What you need to do:
Leave every picture out and give back the lines below from the first through the line that holds "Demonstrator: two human", exactly as written.

--- Supplied data Enclosed Below ---

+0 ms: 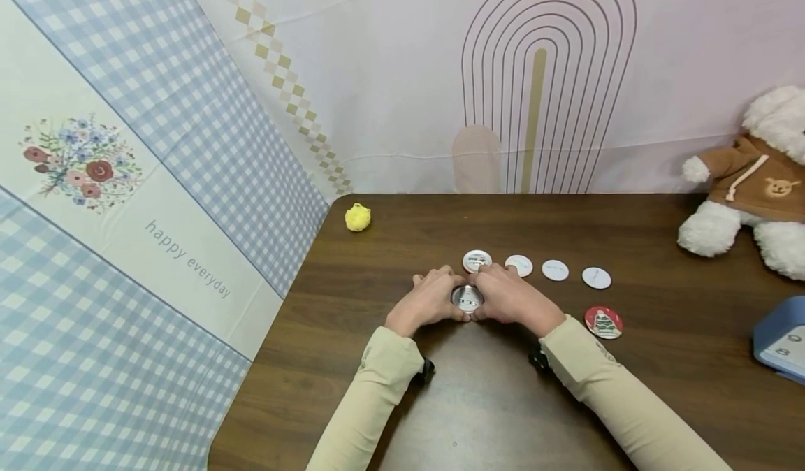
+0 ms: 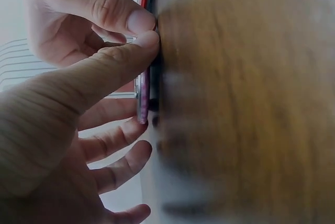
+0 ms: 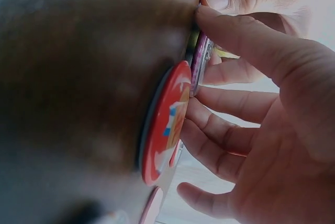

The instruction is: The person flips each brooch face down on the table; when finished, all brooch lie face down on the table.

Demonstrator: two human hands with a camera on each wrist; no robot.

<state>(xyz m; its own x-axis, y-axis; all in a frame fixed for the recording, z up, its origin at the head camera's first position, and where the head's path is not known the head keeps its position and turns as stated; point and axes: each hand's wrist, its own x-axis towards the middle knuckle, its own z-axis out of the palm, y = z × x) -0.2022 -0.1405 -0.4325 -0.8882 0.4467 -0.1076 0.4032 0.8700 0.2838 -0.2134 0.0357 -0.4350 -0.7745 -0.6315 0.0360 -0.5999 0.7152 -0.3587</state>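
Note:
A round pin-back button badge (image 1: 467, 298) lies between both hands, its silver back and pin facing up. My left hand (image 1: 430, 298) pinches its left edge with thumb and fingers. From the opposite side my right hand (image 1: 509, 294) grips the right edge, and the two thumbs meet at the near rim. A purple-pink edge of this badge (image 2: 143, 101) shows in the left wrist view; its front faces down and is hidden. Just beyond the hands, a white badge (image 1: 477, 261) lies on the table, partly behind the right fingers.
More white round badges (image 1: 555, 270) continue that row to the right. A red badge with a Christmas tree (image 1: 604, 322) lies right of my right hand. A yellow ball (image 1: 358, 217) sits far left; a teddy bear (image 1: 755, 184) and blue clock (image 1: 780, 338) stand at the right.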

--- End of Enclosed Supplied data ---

The completed task:
+0 ms: 
+0 ms: 
+0 ms: 

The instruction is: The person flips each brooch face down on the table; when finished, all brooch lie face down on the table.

Demonstrator: two human hands with a camera on each wrist; no robot.

The output as shown is complete.